People too often still solve problems in silos, especially in large, multi-site, distributed businesses. This problem becomes even more apparent when large, multi-site businesses operate in a franchise model.
For example, if Jane Doe operates apparel store X on Main Street, and has been crushing performance for “women’s white v-neck T-shirts” due to intelligent store placement, optimizing supplier ratio packs, and training her direct reports on how to cross-sell the product with “women’s denim shorts” — this is great; but Mary Doe, one mile down the street, who manages a very similar apparel store operated by a different franchisee, may never be able to learn from Superstar Jane Doe.
This is important because not scaling the most successful actions across the organization limits the organization’s full financial and operational potential.

How can organizations accomplish steps 1–5.

From my experience, there’s no shortage of tools that can help any organization accomplish each individual step listed above.
However, there’s only one tool I’ve come across thus far in my career that helps organizations accomplish all five of the above points in one single tool — Quorso.
Quorso was founded by two former McKinsey & Co. Partners, after they came to the realization that there are roughly 20–30 million people that control 60–70% of the global economy, specifically as it relates to profit. These 20–30 million people are folks that make decisions daily, weekly, monthly, quarterly, etc. that directly affect their organization’s P&L. The number of people and the percent of the global economy this will affect is only going to go up, as more and more people enter the workforce.
At Quorso, we’ve built the world’s first intelligent performance improvement platform that allows organizations of any kind to surface relevant insights, take and track action on each relevant insight, measure EBIT, KPI, and Op Metric performance for each action, and share best practices across the organization when actions are successful.
Since launching our product, the industries that have taken akin to our creation have been Retail, Hospitality, Food & Beverage and Transportation & Logistics.
I joined Quorso as their first Data Engineer and our Data Acquisition & Ingestion engine is capable of working with any type of data source. We then create a common data hierarchy and continuously load data into the platform based on the appropriate time series cadence.

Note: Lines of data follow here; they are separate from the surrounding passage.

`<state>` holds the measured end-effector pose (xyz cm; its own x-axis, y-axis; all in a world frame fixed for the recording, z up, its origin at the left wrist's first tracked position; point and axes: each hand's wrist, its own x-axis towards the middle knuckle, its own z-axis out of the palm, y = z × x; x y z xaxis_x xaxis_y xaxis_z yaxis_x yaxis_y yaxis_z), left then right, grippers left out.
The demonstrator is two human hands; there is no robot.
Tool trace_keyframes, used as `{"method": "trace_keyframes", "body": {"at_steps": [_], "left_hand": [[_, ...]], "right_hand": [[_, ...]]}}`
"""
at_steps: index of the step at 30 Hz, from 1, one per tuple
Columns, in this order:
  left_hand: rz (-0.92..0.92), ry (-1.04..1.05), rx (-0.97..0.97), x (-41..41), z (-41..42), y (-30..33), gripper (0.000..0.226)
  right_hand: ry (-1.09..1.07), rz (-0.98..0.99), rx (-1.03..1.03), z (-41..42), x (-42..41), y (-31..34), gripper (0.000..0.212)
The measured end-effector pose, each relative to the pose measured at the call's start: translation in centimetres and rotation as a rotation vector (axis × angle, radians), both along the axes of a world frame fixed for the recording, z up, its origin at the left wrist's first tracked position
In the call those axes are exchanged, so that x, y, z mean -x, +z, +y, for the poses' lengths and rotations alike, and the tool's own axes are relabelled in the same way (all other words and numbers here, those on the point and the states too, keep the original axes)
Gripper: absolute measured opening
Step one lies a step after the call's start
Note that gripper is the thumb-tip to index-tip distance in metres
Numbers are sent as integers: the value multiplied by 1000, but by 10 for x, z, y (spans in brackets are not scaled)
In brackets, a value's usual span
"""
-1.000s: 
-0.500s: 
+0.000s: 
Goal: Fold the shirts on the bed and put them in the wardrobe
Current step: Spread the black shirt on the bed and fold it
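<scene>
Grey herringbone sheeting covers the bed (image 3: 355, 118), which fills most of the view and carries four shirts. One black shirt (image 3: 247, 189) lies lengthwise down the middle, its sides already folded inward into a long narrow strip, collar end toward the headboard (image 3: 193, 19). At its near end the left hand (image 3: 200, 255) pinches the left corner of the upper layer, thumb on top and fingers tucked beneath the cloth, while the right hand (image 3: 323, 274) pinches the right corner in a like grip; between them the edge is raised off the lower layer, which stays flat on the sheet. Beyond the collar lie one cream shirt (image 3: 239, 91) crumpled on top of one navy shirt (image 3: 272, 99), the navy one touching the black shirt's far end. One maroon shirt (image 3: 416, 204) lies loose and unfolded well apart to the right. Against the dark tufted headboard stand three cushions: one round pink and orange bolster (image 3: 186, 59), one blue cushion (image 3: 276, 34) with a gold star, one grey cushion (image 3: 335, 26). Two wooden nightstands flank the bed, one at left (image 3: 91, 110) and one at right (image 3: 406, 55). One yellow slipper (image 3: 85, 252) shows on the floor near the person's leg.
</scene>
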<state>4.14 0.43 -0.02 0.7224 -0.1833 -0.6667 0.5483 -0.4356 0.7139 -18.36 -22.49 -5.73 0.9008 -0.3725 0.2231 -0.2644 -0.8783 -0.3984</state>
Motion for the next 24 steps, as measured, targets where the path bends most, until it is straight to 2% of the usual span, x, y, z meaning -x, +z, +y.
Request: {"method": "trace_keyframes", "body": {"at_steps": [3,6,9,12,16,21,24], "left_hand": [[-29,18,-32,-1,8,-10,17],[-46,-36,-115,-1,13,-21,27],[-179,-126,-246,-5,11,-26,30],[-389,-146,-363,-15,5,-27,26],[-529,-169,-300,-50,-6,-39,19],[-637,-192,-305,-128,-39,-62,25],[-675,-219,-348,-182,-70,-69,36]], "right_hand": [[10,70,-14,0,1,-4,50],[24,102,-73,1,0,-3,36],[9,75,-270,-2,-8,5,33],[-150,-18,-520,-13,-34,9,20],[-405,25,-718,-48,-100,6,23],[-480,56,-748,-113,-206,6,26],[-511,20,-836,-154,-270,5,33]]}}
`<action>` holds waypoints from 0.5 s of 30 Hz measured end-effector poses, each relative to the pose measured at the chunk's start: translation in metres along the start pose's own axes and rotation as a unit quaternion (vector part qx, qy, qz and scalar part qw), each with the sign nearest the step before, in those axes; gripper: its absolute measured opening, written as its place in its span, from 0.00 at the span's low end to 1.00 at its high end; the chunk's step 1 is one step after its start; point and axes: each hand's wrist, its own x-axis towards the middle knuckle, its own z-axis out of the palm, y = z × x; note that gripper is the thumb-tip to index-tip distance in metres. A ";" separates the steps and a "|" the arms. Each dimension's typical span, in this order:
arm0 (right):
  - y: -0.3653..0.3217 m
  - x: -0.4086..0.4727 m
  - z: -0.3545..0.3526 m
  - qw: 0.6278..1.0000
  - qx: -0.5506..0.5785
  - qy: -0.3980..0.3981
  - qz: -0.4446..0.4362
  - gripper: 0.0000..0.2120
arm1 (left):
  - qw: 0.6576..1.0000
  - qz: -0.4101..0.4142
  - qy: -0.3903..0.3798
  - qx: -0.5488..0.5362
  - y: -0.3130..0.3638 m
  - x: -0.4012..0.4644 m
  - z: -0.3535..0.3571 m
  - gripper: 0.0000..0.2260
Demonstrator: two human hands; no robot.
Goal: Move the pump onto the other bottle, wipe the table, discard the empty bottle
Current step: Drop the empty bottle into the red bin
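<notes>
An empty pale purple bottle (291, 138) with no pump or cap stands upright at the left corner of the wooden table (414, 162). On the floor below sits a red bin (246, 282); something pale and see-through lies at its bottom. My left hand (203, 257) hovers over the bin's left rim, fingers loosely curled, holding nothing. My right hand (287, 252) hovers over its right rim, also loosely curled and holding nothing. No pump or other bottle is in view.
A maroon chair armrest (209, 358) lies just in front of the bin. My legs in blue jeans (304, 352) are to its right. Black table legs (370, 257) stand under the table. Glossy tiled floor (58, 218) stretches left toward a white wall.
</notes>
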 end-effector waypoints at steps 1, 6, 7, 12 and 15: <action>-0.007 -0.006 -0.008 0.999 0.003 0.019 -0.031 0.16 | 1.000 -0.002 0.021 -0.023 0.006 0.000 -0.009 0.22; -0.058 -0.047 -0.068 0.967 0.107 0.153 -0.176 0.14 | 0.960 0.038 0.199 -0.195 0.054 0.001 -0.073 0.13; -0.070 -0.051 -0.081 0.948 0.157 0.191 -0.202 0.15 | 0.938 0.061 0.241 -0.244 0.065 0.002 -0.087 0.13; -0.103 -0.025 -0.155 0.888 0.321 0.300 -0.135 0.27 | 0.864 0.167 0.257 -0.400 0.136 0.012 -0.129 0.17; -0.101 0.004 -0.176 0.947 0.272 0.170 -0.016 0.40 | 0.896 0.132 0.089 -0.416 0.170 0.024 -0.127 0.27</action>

The way we expose relevant opportunities is by using a recommendation algorithm analogous to Netflix, Spotify, or iTunes to ensure the opportunities are relevant to the user based on prior experience, the area of the P&L they control, strategic company initiatives, etc.
We only show controllable opportunities — this is what marketing experts call “actionable insights”.
Every action in Quorso is tracked, and the app is smart enough to share relevant peer actions to the right people to ensure problems are not being solved in silos.
Thus, organizations that use Quorso perform up to their full financial and operational potential.